À propos de Guangzhou Pearl River Power Co
1. Modèle économique
Guangzhou Pearl River Power Co., Ltd. (珠江电力) est, selon les bases sectorielles, l’opérateur des premières unités de la centrale Pearl River / Zhujiang, aux côtés d’autres véhicules du même groupe pour les tranches suivantes ; le complexe s’inscrit dans la sphère de la production thermique et du négoce d’énergie du groupe coté 600098 à Shenzhen/Shanghai. Le modèle économique combine production d’électricité, approvisionnement et logistique charbon (dans le périmètre consolidé du groupe), et une montée en puissance du gaz et des renouvelables au niveau mère. Sur le plan financier consolidé, la Guangzhou Development Group fait état pour 2025 d’un chiffre d’affaires d’environ 50,84 milliards de RMB et d’un bénéfice net attribuable en hausse de près de 34 %, dans un contexte de prix de l’électricité vendue en baisse sur le marché spot (synthèse media financier, détail résultats). Une ventilation P&L spécifique à la seule Pearl River Power n’a pas été isolée dans les extraits consultés : les grands volumes (production TWh, ventes de charbon) relayés par la presse spécialisée concernent le périmètre du groupe, pas une micro-filiale.
2. Impact réel
Le site Pearl River apparaît encore comme un acteur majeur du charbon dans la mégalopole : le profil industriel évoque l’ordre de 1 600 MW historiquement charbon et une co-détention avec des partenaires de Hong Kong (profil centrale). Opérationnellement, la presse économique rapporte l’arrêt fin 2024 de deux tranches charbon (320 MW × 2) et un programme de « 2 pour 1 » : quatre anciennes tranches de 320 MW remplacées par deux unités ultra-supercritiques de 640 MW, ce qui vise à réduire les émissions spécifiques tout en maintenant une capacité de pointe (communiqué de filière relayé par Sohu). À l’échelle du groupe, les publications boursières et financières mettent en avant une part croissante d’énergies « propres » dans le mix installé (indicateurs d’ordre de ~49 % en 2024 dans un document de marché, et >13 GW d’éolien et solaire cités pour fin 2025) (rapport annuel 2024 SZSE, tendance 2025). Ce n’est pas un indicateur carbone vérifié « scope 3 inclus » : c’est un cockpit de capacité et de production, à lire au prix des définitions comptables chinoises du « bas carbone ».
3. Innovations / partenariats
Le volet technique s’appuie sur une filière d’équipementiers nationaux : turbines Harbin et chaudières Harbin sont citées pour le complexe (aperçu GlobalData). Côté gouvernance durable, un document de RTL (Hong Kong) lié au périmètre coté décrit l’intégration de critères ESG dans les bonus des dirigeants et un seizième rapport de durabilité consécutif (rapport durabilité 2024), ce qui formalise l’alignement incitatif plus que la performance environnementale brute. Pour 2025–2026, la narration stratégique reste celle d’un renouvellement du charbon critique et d’un parc EnR en expansion au niveau consolidé (même source Sohu sur les GW ajoutés).
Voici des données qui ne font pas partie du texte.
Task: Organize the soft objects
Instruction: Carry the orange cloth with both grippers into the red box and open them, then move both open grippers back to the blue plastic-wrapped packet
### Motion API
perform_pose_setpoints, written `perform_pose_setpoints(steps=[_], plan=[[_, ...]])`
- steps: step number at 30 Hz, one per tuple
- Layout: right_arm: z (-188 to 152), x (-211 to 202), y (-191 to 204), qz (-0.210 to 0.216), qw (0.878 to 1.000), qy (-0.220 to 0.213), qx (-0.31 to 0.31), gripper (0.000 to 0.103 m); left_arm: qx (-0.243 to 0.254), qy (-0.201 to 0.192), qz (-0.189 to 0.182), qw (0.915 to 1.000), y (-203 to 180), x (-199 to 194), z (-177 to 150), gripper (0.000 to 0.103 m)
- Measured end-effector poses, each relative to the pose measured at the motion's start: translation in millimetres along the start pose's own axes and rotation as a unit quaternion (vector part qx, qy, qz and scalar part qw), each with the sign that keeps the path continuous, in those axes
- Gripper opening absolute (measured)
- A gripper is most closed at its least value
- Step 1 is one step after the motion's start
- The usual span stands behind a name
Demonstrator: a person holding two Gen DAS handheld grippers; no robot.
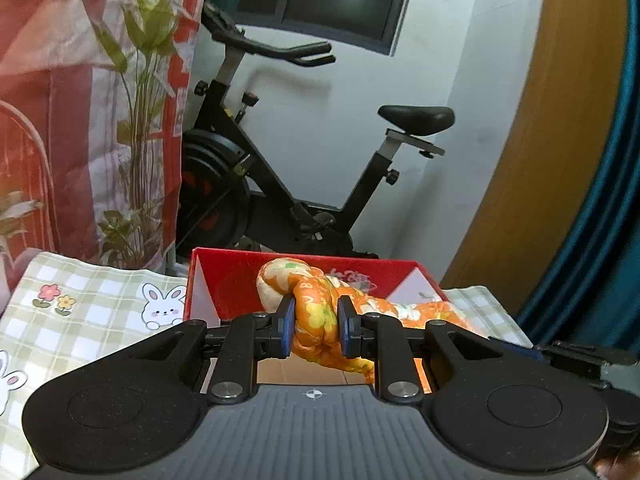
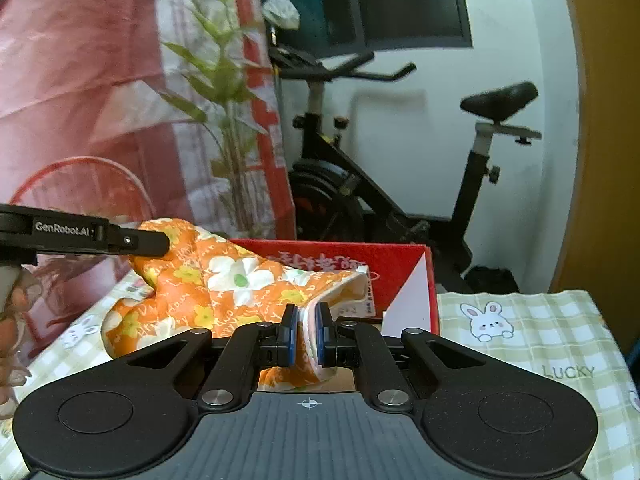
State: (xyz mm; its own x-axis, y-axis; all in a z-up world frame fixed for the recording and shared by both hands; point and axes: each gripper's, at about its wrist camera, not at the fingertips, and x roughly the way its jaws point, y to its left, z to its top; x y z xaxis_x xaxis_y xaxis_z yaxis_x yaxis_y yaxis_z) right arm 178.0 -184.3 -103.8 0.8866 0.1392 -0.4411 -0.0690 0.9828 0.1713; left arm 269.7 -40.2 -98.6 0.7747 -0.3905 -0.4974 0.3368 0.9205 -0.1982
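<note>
An orange cloth with white and yellow flowers (image 1: 320, 312) hangs stretched between both grippers, in front of and over an open red box (image 1: 236, 280). My left gripper (image 1: 317, 326) is shut on a bunched fold of the cloth. In the right wrist view the cloth (image 2: 224, 280) spreads wide from the left gripper's finger at the far left to my right gripper (image 2: 306, 332), which is shut on its thin white-edged hem. The red box (image 2: 396, 268) stands just behind, with printed characters on its inner wall.
The table wears a green checked cloth with bunnies (image 1: 80, 320). Behind stand a black exercise bike (image 1: 288, 184), a plant (image 1: 140, 140) and a red patterned curtain (image 1: 48, 80). A wooden door edge (image 1: 540, 160) and blue curtain are at the right. A person's hand (image 2: 8, 320) shows at the left.
</note>
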Motion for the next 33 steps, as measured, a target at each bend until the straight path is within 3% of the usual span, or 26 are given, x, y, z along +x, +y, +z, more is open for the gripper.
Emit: perform_pose_setpoints(steps=[8, 16, 18, 22, 33], plan=[[-1.3, 65.3, -17.7, -0.019, 0.999, 0.044, 0.006, 0.009, -0.009, 0.029, 0.010, 0.9995, 15.0, 49.2, 3.2, 0.023], [-15.5, 96.4, -20.1, -0.026, 0.996, 0.082, 0.008, 0.009, 0.002, 0.062, 0.020, 0.9979, 21.4, 72.3, -8.7, 0.023], [-18.9, 97.4, -20.2, -0.029, 0.996, 0.086, 0.005, 0.010, 0.006, 0.069, 0.021, 0.9973, 22.6, 75.1, -11.8, 0.024], [-22.9, 95.2, -16.8, -0.050, 0.995, 0.082, -0.003, 0.022, 0.016, 0.082, 0.017, 0.9964, 22.9, 77.4, -14.2, 0.053], [-19.6, 50.9, 3.2, -0.029, 0.998, 0.051, 0.005, 0.026, 0.023, 0.089, 0.021, 0.9956, 18.4, 32.7, -17.1, 0.055]])
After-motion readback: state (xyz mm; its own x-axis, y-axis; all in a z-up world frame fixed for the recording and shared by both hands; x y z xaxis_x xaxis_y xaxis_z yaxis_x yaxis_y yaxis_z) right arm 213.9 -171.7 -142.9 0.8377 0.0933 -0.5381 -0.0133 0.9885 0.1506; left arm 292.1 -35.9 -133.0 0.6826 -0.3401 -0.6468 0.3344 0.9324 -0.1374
4. Greenwashing / zones grises
Le principal écart entre le storytelling « bas carbone » et la réalité opérationnelle est chiffré : le groupe a écoulé 52,02 millions de tonnes de charbon commercialisées en 2025 (+20,9 %) — un signal que la dépendance au flux fossile ne se limite pas aux seules chaudières owned-and-operated (résultats commentés sur NetEase). Dans le même temps, au T1 2026, ils rapportent un bond de +23,36 % de la production thermique (charbon au premier plan) pour suivant la reprise industrielle, alors même que le discours mettait l’accent sur la sortie d’unités vieillissantes (Securities Daily via épresse). Sur le marché, la libéralisation du spot a tassé le prix moyen de vente de l’électricité (–9,46 % sur 2025, valeur médiane autour de 0,5191 RMB/kWh selon la même veille média), ce qui déplace le risque des promesses climat vers la rentabilité du thermique (Sohu / filière électricité). Aucun litige environnemental identifié ou sanction judiciaire n’a été repéré dans les sources citées — la zone grise est macro-économique et structurelle, pas nécessairement « scandaleuse » au sens juridique.
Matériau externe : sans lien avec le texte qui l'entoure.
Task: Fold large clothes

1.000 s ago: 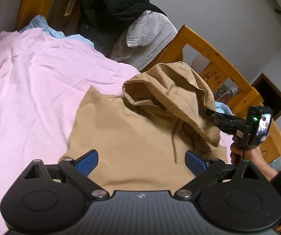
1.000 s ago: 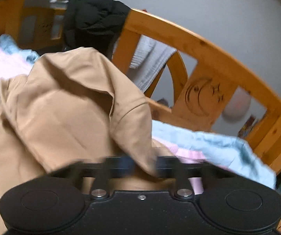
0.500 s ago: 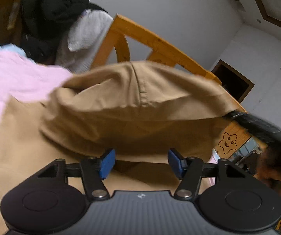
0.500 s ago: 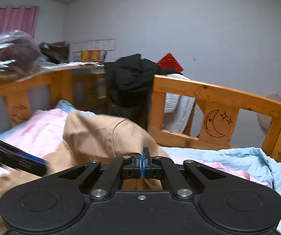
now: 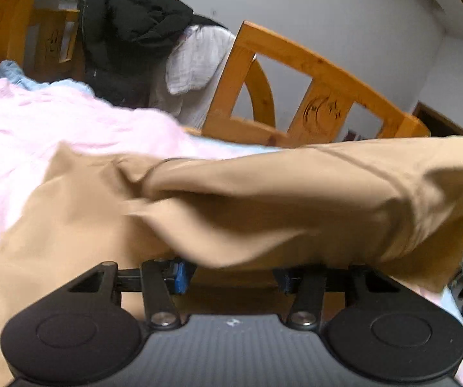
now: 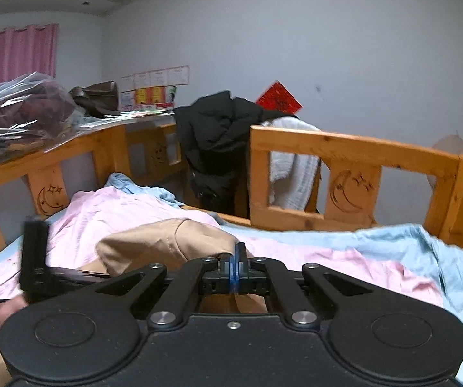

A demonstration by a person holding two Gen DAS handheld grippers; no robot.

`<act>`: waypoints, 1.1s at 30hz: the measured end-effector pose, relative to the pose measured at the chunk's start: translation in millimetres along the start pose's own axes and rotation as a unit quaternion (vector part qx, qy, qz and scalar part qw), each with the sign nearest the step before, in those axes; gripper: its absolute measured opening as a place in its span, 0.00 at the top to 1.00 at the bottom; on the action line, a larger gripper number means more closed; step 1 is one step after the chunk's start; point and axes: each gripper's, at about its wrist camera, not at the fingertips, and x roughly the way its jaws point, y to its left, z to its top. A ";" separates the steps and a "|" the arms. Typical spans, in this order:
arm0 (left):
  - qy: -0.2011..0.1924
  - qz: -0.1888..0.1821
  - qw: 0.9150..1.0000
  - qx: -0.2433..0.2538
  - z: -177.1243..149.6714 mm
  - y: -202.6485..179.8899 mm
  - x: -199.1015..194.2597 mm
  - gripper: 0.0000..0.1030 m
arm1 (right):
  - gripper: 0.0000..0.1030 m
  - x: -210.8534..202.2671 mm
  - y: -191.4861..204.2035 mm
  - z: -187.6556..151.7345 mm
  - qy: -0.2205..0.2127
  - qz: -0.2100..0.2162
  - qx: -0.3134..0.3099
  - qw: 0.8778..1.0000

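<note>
From the left wrist, the left gripper (image 5: 231,272) stood half-wide, jaws closing, a fold of the tan hoodie (image 5: 263,200) draped between them over the pink sheet (image 5: 54,129) at ten o'clock; from the right wrist, the right gripper (image 6: 237,269) was clamped shut on the hoodie's hood (image 6: 167,242) at twelve o'clock.

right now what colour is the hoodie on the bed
Tan, a plain khaki brown. The hoodie shows best in the left wrist view.

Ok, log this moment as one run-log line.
stage: lifting hood | right gripper: shut on tan hoodie | left gripper: closing, hood fabric between, not pinched | surface: pink sheet
</note>
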 end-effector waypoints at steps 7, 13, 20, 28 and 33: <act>0.048 -0.125 0.984 -0.114 2.3 43.0 -35.6 0.30 | 1.00 6.2 -3.7 -1.5 0.009 0.001 0.011 1.000; 0.041 -0.137 0.964 -0.224 3.2 54.7 -16.2 0.29 | 1.00 10.3 0.7 1.3 0.013 -0.003 0.007 1.000; 0.033 -0.177 0.908 -0.379 -10.7 72.8 1.9 0.29 | 1.00 6.9 1.1 -1.1 0.020 -0.016 0.005 1.000; 0.037 -0.228 0.883 -0.408 -11.4 84.0 -1.9 0.26 | 1.00 5.7 -6.1 -7.8 0.028 -0.027 0.009 0.999; 0.042 -0.243 0.877 -0.413 -11.6 82.3 -2.4 0.21 | 1.00 6.8 -7.6 -8.2 0.028 -0.025 0.009 0.999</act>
5. Positionnement stratégique
Dans le grand jeu Guangdong, un document de marché (janvier 2026) évoque 46,6 GW de capacité installée pour le groupe consolidé, avec le charbon encore majoritaire à 52,3 % — loin d’une transition terminée (PDF « transition » SZSE). Ce tableau cadre Pearl River comme levier de souveraineté énergétique régionale : moderniser sans démanteler la capacité de crête. À l’échelle nationale, le contexte reste celui d’une Chine où la production charbon recule légèrement en 2025 dans certains agrégats tout en conservant un paradoxe capacité/dispatch (synthèse francophone) — utile pour situer le double discours production propre / sécurité charbon.
Verdict WattsElse
Pearl River n’est pas une énigme climatique : c’est un outil cantonais de puissance électrique qui fabrique la transition en remplaçant le vieux charbon par du charbon « plus propre », tout en restant finance par le carbone quand la demande pressent le réseau. La formule qui résume la tension : décarboner l’étiquette, carburer le dispatch.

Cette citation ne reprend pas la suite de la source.